La Universidad de Salisbury ha sido opcional desde 2006. Durante la reunión de la junta de regentes, el presidente de la universidad, Charles Wight, les dijo a los regentes que antes de la pandemia, el 30 por ciento de los solicitantes de la universidad no presentaron sus puntajes de prueba. Ese número aumentó al 80 por ciento durante la pandemia.

Regent Smarick dijo que el cambio de política podría afectar negativamente el proceso de admisión.

“Uno de los beneficios de una prueba como [the] SE SENTÓ [and the] ACT es que puede ayudar a identificar falsos negativos, estudiantes que, según otras métricas, probablemente no estén preparados”, dijo Smarick. “Pero estos estudiantes, porque muchas otras cosas estaban en su contra, no tenían un GPA tan bueno, no tenían la oportunidad de hacer muchas otras cosas. Pero gracias a esta prueba, vemos que este estudiante está fuera de las listas en lectura, fuera de las listas en matemáticas”.

En respuesta a la decisión de USM, Priscilla Rodríguez, vicepresidenta sénior de evaluaciones de preparación para la universidad de College Board, la compañía que proporciona el SAT, dijo en un comunicado enviado por correo electrónico que agradecían el cambio.

“Nos complace que los estudiantes continúen teniendo la opción de dar lo mejor de sí mismos y enviar puntajes”. Rodríguez dijo en el correo electrónico.

Nicholas Lemann, profesor de la Universidad de Columbia y autor de “The Big Test”, dijo que la decisión de USM coincide con las tendencias nacionales.

En otras partes del país, los sistemas de la Universidad de California y la Universidad Estatal de California se encuentran entre las universidades que han eliminado los requisitos de SAT y ACT para las admisiones de pregrado. La Universidad de Harvard ha dicho que no requerirá los puntajes hasta 2026.

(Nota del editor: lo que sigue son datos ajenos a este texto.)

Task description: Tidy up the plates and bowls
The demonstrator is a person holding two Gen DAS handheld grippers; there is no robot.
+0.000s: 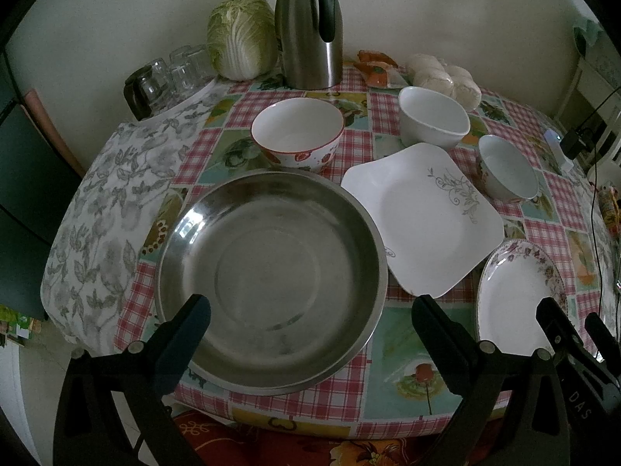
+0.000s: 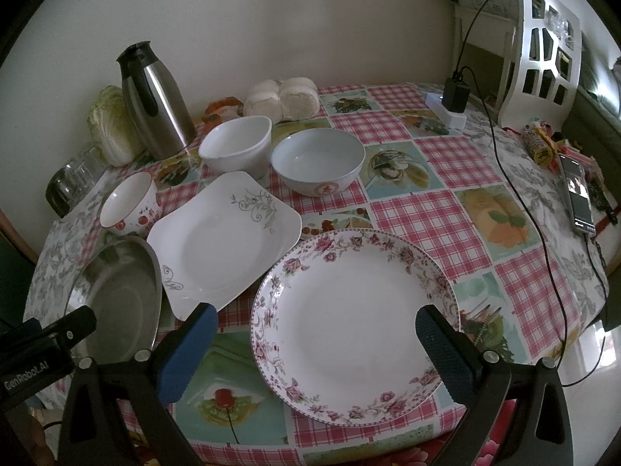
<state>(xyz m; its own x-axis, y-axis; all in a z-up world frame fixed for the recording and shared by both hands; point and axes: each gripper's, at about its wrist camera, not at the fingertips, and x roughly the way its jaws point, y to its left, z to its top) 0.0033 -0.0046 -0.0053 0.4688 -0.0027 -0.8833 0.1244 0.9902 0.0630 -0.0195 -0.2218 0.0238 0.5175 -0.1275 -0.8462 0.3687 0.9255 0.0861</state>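
While both grippers hover wide open and empty, the steel basin (image 1: 271,279) lies between the left gripper's (image 1: 310,310) fingers, the floral plate (image 2: 355,320) between the right gripper's (image 2: 316,320) — square plate (image 2: 223,235) beyond, near the bowls.

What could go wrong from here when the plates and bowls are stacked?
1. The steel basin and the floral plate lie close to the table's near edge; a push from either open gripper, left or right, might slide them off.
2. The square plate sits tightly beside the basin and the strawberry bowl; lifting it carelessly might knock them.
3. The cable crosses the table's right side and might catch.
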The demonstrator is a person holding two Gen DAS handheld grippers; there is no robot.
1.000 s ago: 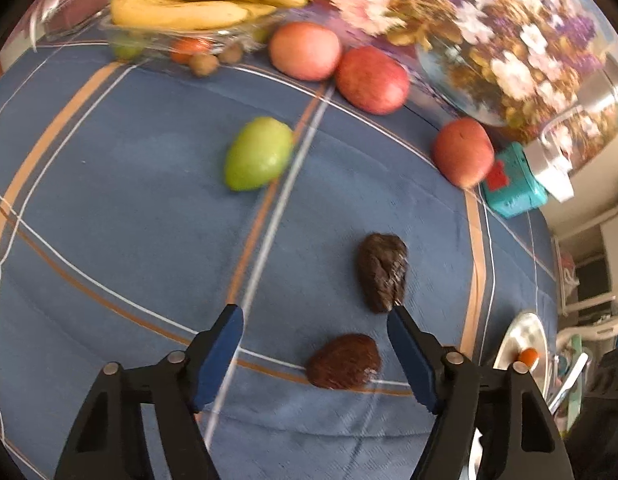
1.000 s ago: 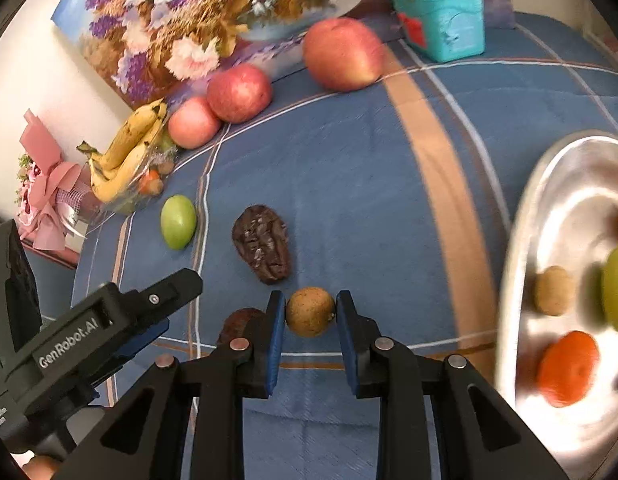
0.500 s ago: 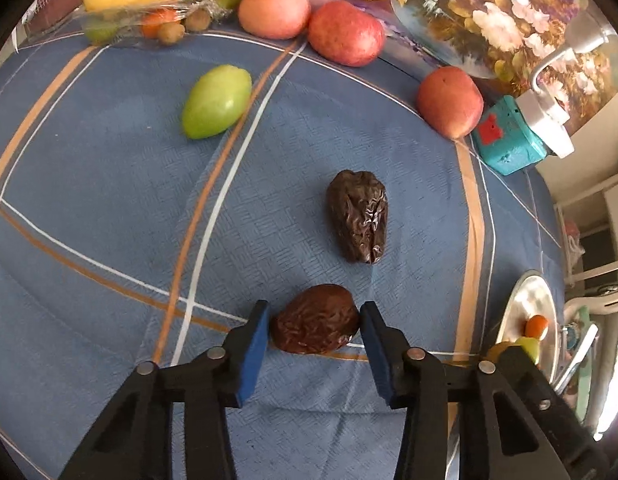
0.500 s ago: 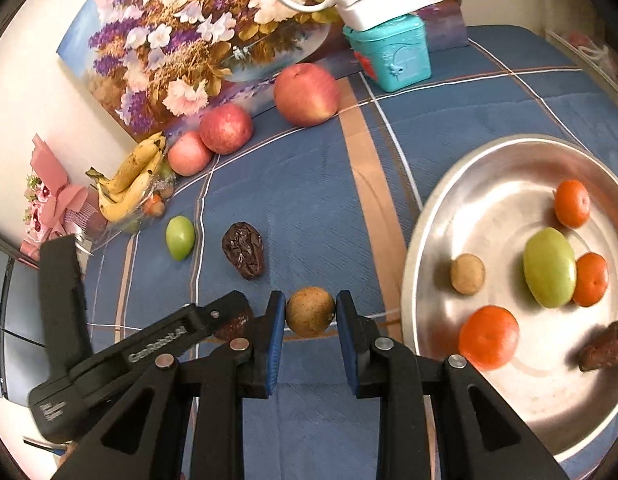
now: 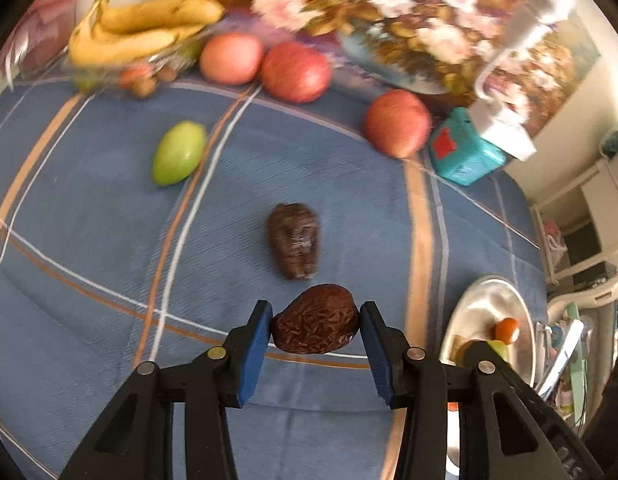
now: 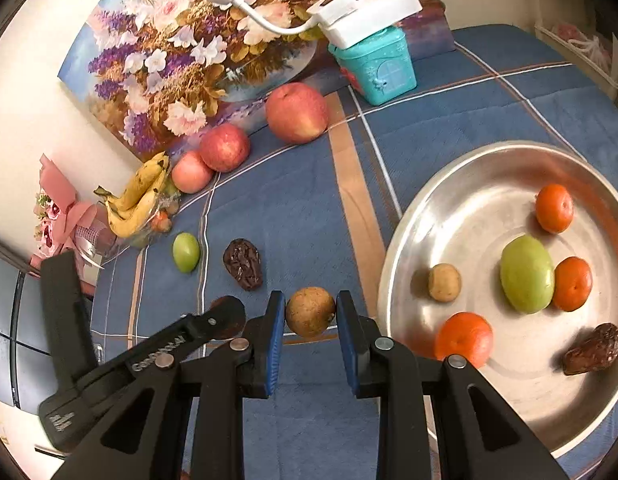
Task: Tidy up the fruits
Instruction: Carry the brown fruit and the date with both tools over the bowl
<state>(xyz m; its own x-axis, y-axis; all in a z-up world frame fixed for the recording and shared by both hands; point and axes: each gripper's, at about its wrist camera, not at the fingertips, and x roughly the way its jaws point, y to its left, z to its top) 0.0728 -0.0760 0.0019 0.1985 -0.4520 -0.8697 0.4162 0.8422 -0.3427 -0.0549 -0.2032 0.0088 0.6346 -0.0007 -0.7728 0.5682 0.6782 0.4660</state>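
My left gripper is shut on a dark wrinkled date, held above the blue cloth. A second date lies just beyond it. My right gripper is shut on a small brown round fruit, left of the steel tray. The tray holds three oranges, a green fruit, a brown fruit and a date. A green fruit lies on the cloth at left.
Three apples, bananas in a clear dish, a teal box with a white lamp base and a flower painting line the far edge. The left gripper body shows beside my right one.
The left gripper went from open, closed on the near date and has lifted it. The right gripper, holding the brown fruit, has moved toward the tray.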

Mientras tanto, el Instituto de Tecnología de Massachusetts dijo esta primavera que restablecería su requisito de prueba después de suspenderlo durante la pandemia.

Lemann dijo que la eliminación de las pruebas estandarizadas no tendría un gran impacto en las admisiones universitarias. También cree que existen desventajas sistemáticas dentro del sistema de pruebas estandarizadas.

“Hay un conflicto real entre las pruebas de admisión y la diversidad”, dijo. “Hay brechas raciales y étnicas y, hasta cierto punto, de género en las pruebas. Este ha sido un hallazgo constante desde el comienzo de las pruebas hace 100 años. Entonces, cuando eres una institución que usa estas pruebas y que tiene la diversidad como objetivo, no son del todo consistentes entre sí”.

April Bethea de The Washington Post contribuyó a este despacho.